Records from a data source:
* * *
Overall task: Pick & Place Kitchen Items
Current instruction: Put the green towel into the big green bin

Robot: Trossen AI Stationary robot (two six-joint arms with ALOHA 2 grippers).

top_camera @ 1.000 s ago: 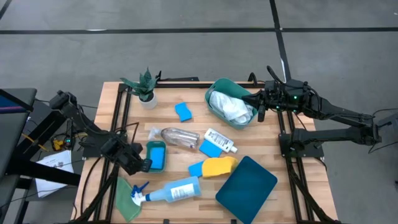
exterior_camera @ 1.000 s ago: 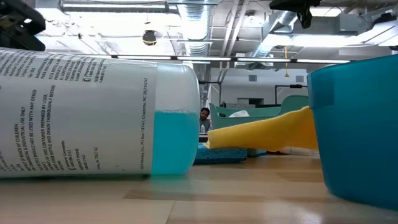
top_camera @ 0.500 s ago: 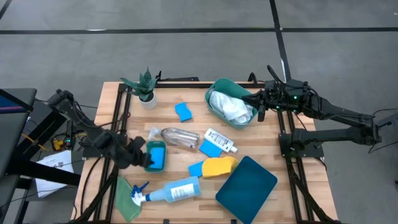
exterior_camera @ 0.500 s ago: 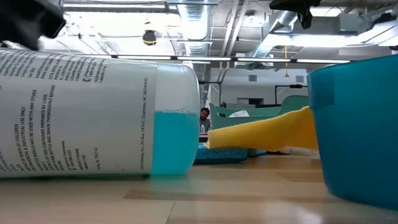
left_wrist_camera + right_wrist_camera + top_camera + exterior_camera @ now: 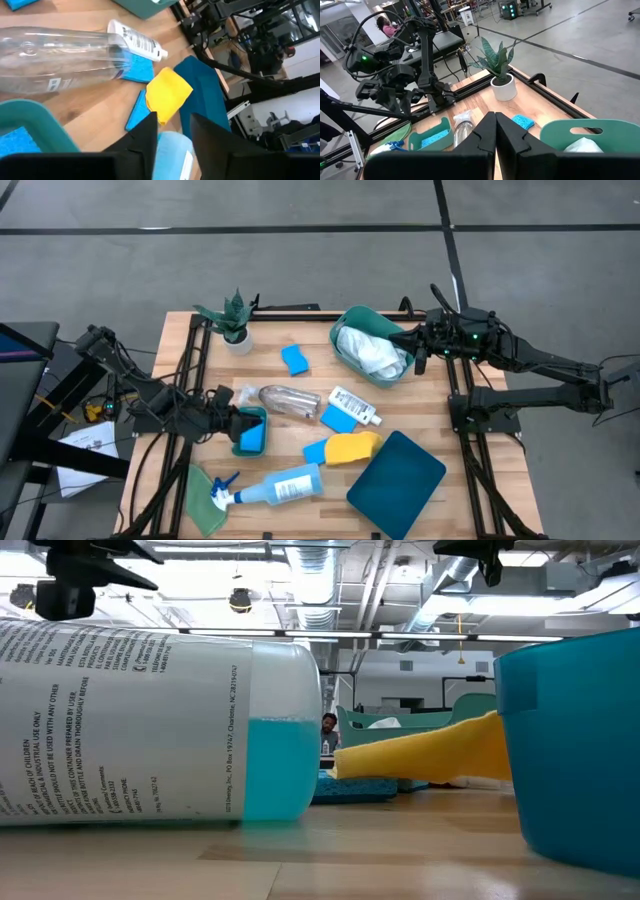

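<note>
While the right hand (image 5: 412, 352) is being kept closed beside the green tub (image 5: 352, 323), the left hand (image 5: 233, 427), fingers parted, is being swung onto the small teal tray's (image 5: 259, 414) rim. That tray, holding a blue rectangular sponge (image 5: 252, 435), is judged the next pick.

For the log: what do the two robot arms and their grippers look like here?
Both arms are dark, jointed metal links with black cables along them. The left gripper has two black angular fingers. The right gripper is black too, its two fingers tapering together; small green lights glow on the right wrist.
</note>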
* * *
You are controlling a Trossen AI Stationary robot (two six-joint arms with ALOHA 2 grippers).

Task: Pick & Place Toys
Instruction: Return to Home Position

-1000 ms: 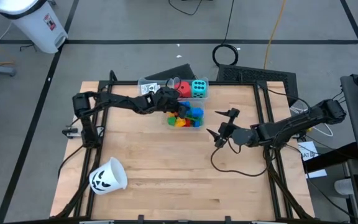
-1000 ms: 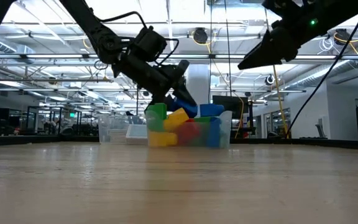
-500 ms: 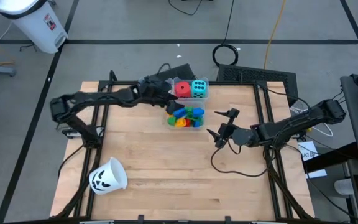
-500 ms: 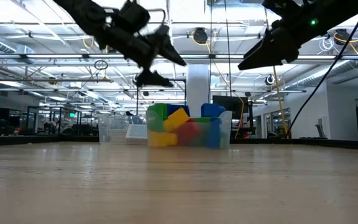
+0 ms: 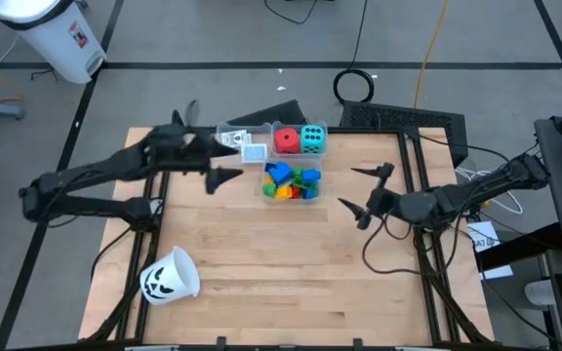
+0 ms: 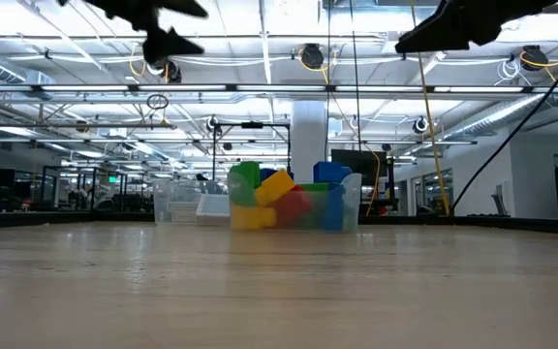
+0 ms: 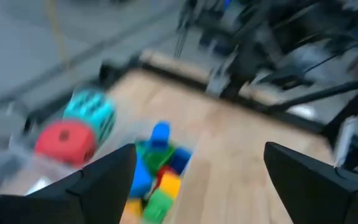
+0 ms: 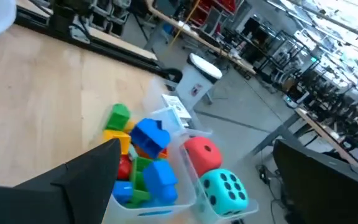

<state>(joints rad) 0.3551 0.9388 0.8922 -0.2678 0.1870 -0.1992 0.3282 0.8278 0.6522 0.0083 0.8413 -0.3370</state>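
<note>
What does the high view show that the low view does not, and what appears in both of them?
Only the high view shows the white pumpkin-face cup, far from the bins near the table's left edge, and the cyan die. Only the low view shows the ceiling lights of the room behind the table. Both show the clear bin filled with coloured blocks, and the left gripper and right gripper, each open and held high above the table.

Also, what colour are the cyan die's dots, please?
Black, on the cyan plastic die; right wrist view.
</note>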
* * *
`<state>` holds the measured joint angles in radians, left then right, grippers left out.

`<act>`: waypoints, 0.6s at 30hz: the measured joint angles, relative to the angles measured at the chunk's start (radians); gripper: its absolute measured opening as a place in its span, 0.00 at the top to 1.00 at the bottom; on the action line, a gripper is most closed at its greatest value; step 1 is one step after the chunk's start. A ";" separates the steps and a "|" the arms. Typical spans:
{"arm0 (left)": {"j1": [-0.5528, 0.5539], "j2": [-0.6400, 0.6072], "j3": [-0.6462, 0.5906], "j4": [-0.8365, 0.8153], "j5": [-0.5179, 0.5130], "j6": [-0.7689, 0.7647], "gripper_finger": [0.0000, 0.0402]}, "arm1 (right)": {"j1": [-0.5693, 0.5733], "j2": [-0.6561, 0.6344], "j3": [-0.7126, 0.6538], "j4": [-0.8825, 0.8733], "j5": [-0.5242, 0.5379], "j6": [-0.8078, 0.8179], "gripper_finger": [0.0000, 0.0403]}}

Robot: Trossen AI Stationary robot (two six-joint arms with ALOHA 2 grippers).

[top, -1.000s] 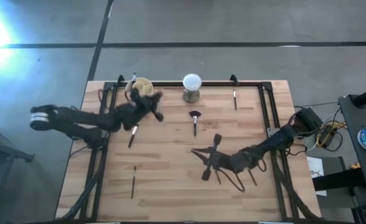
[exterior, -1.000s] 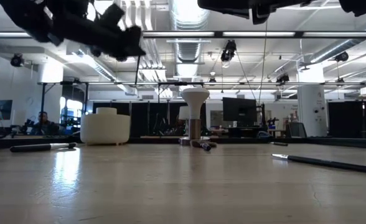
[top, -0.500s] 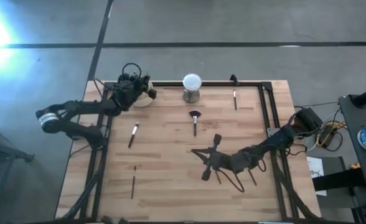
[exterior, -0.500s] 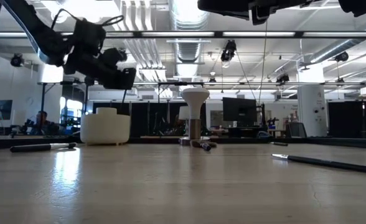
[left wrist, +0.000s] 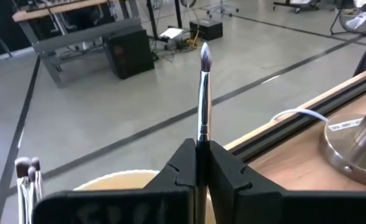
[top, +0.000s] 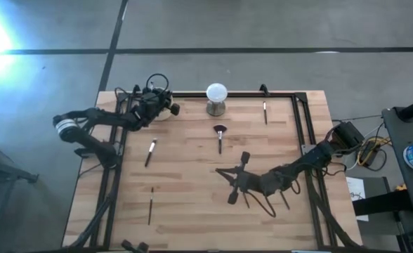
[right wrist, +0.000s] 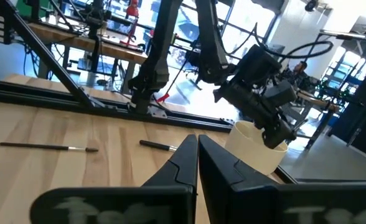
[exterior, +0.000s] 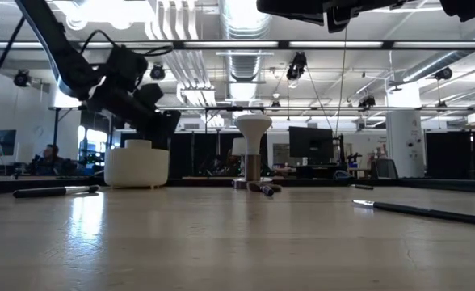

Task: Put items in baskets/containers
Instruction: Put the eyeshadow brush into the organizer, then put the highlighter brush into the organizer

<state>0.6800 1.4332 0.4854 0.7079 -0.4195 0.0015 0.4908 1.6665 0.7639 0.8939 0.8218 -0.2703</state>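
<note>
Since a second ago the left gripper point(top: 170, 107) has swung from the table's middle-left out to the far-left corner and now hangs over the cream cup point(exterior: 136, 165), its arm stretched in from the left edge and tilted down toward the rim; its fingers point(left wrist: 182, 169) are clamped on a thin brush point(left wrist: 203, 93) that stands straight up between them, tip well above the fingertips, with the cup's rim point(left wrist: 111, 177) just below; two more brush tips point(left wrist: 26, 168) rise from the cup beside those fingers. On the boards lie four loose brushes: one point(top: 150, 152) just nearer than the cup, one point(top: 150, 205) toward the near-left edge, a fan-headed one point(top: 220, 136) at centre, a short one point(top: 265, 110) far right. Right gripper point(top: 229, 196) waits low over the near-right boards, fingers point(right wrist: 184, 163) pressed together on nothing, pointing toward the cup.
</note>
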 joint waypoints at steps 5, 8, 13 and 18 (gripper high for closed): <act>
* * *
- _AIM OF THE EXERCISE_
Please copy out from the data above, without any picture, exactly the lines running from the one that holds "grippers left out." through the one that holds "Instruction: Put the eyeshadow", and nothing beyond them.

- _FINAL ANSWER_
`<state>` holds the measured joint angles in radians, left then right, grippers left out.

`<act>`: waypoints, 0.6s at 30hz: the measured joint angles, relative to the angles measured at the chunk's start (radians); gripper: its absolute measured opening as a place in its span, 0.00 at the top to 1.00 at the bottom; on the action line, a gripper is most closed at its greatest value; step 1 is one step after the chunk's start. A ";" separates the steps and a "|" the arms. Typical spans:
{"arm0 (left)": {"j1": [-0.5528, 0.5539], "j2": [-0.6400, 0.6072], "j3": [-0.6462, 0.5906], "j4": [-0.8365, 0.8153], "j5": [-0.5179, 0.5130], "j6": [-0.7689, 0.7647], "gripper_finger": [0.0000, 0.0402]}, "arm1 (right)": {"j1": [-0.5693, 0.5733], "j2": [-0.6561, 0.6344], "j3": [-0.7126, 0.6538], "j4": [-0.8825, 0.8733], "j5": [-0.5242, 0.5379], "j6": [-0.8078, 0.8179], "gripper_finger": [0.0000, 0.0403]}}

Robot: Trossen AI Stationary robot (two six-joint arms with ALOHA 2 grippers).

[top, -1.000s] 
[exterior, -1.000s] 
[top, -0.500s] 
[exterior, -0.500s] 
[left wrist, +0.000s] 
[top, +0.000s] 
[right wrist, +0.000s] 
[exterior, +0.000s] 

Task: Put items in baskets/containers
Instruction: Put the eyeshadow brush into the organizer, then put the highlighter brush into the organizer

There is nothing further to the answer.